* Action item
Copy out all the lines of the data that hold the word "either".

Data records
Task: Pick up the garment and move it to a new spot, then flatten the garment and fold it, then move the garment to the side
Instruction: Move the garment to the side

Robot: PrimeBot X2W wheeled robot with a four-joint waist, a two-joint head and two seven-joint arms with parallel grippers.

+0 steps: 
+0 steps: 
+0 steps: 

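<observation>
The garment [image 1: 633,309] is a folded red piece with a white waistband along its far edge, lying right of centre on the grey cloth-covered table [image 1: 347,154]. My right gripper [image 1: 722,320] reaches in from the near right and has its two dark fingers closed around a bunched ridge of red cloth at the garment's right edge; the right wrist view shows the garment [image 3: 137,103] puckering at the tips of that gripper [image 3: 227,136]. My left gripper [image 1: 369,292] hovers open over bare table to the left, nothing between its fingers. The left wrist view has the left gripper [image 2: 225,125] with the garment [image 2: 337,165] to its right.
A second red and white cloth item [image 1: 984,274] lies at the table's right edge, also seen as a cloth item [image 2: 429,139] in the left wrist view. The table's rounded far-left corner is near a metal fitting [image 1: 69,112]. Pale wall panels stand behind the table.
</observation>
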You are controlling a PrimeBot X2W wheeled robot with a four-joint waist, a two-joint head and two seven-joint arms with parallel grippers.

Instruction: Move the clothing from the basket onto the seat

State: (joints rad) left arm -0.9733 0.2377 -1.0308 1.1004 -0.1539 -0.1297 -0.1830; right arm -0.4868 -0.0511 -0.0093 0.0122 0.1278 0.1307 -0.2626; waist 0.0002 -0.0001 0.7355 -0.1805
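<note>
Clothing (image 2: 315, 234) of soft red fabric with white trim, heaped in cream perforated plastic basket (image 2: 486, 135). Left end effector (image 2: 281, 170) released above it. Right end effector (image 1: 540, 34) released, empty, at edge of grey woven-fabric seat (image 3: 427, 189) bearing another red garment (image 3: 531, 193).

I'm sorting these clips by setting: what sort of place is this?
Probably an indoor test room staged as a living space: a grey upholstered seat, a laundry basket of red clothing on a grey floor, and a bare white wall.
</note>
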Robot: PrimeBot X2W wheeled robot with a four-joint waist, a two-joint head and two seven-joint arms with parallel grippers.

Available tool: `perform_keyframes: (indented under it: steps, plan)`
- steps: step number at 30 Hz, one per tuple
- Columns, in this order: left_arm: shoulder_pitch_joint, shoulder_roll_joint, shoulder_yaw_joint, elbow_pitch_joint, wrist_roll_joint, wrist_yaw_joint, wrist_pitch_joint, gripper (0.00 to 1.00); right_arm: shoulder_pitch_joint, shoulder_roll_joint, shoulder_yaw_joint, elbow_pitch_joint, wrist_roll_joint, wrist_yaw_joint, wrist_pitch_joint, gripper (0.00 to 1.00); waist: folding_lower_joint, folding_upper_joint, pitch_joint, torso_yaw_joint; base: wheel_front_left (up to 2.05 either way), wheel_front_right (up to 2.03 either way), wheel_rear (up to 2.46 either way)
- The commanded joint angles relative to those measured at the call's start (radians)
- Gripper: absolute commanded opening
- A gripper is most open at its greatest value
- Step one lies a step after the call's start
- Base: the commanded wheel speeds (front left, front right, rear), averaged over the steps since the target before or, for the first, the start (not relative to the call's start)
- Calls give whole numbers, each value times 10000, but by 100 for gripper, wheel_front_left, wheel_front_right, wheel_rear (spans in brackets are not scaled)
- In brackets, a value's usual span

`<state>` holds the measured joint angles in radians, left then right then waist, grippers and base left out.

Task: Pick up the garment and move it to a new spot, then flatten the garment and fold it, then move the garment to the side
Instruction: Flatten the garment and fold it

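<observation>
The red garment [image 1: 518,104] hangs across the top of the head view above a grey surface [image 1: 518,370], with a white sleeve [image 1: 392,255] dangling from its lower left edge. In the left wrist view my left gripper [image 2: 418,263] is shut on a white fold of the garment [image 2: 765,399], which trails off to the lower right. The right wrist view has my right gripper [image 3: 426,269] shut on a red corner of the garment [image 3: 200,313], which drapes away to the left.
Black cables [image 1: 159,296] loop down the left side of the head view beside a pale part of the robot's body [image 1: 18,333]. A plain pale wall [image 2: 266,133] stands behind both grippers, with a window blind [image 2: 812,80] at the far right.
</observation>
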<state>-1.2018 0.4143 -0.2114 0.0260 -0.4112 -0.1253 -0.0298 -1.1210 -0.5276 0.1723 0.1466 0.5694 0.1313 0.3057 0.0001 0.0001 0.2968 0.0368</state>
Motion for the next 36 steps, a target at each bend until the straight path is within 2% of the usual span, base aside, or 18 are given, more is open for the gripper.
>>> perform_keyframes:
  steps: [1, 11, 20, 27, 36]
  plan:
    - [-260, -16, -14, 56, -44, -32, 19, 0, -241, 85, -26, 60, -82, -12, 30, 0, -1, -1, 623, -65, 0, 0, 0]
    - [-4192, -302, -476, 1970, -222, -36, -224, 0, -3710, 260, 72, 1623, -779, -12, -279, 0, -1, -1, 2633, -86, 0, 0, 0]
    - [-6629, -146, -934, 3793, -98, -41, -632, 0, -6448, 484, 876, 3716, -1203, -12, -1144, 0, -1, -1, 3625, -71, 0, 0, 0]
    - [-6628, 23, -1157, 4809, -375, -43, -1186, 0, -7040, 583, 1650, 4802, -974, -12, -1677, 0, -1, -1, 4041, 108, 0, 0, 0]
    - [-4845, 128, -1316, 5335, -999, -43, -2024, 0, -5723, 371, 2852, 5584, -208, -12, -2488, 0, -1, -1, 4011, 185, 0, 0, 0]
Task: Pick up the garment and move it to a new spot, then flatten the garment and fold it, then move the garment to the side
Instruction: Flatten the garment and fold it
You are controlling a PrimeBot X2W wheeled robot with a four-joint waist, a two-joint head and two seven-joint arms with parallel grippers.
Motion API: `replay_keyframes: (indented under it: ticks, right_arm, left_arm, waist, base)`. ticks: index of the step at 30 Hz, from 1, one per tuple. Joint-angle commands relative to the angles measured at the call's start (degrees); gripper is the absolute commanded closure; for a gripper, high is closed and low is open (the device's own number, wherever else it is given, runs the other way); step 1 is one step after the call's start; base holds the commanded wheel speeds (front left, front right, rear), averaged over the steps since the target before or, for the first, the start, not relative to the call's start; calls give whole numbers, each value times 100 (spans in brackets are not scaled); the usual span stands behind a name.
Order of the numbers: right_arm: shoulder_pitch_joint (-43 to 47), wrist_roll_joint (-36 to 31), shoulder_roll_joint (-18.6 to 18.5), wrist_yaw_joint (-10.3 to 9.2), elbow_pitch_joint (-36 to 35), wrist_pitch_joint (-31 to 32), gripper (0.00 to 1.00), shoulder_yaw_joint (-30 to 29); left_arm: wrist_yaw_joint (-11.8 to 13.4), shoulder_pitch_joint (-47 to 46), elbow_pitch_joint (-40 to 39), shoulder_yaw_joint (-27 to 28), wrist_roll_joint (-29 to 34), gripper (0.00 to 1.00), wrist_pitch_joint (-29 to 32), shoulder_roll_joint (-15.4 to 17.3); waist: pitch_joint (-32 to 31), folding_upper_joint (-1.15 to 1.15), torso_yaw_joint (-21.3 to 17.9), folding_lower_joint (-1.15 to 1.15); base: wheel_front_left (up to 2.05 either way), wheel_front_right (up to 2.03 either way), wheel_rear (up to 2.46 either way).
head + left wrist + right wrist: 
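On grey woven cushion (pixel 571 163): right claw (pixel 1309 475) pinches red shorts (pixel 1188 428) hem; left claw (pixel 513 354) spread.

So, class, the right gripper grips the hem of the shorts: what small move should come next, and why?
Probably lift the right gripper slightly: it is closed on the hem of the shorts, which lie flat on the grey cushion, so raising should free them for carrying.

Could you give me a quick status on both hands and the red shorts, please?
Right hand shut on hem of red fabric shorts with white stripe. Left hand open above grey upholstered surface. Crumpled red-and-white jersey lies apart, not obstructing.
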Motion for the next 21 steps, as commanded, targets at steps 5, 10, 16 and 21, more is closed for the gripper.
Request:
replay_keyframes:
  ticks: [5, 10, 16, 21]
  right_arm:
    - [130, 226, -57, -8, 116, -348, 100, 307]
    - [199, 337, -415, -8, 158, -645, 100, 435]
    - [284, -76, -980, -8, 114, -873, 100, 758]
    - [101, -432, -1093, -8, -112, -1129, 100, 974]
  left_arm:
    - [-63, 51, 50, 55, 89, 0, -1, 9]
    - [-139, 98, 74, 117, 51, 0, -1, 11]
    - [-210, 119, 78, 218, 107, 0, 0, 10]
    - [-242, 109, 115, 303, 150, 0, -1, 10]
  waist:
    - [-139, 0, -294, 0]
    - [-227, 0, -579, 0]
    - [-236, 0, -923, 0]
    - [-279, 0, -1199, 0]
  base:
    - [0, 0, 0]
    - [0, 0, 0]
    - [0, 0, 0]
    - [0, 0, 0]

* Response below
- Columns, in this order: left_arm: shoulder_pitch_joint, shoulder_roll_joint, shoulder_yaw_joint, elbow_pitch_joint, wrist_roll_joint, wrist_yaw_joint, wrist_pitch_joint, gripper (0.00 to 1.00); right_arm: shoulder_pitch_joint, shoulder_roll_joint, shoulder_yaw_joint, elbow_pitch_joint, wrist_roll_joint, wrist_yaw_joint, wrist_pitch_joint, gripper (0.00 to 1.00); waist: folding_lower_joint, folding_upper_joint, pitch_joint, torso_yaw_joint; base: wheel_front_left (up to 2.05 either way), wheel_front_right (up to 2.03 either way), wheel_rear (up to 2.46 either way)
Order of the numbers: right_arm: shoulder_pitch_joint (-43 to 47), wrist_roll_joint (-36 to 31), shoulder_roll_joint (-18.6 to 18.5), wrist_yaw_joint (-10.3 to 9.2), elbow_pitch_joint (-36 to 35), wrist_pitch_joint (-31 to 32), gripper (0.00 to 1.00), shoulder_yaw_joint (-30 to 29); left_arm: wrist_yaw_joint (-11.8 to 13.4), shoulder_pitch_joint (-47 to 46), elbow_pitch_joint (-40 to 39), shoulder_yaw_joint (-27 to 28), wrist_roll_joint (-29 to 34), gripper (0.00 to 1.00), wrist_pitch_joint (-29 to 32), shoulder_roll_joint (-15.4 to 17.3); waist: pitch_joint (-32 to 31), folding_upper_joint (-1.15 to 1.15), torso_yaw_joint (-21.3 to 17.9), folding_lower_joint (-1.15 to 1.15); base: wheel_front_left (up to 2.05 either way), wheel_front_right (up to 2.03 either way), wheel_rear (up to 2.46 either way).

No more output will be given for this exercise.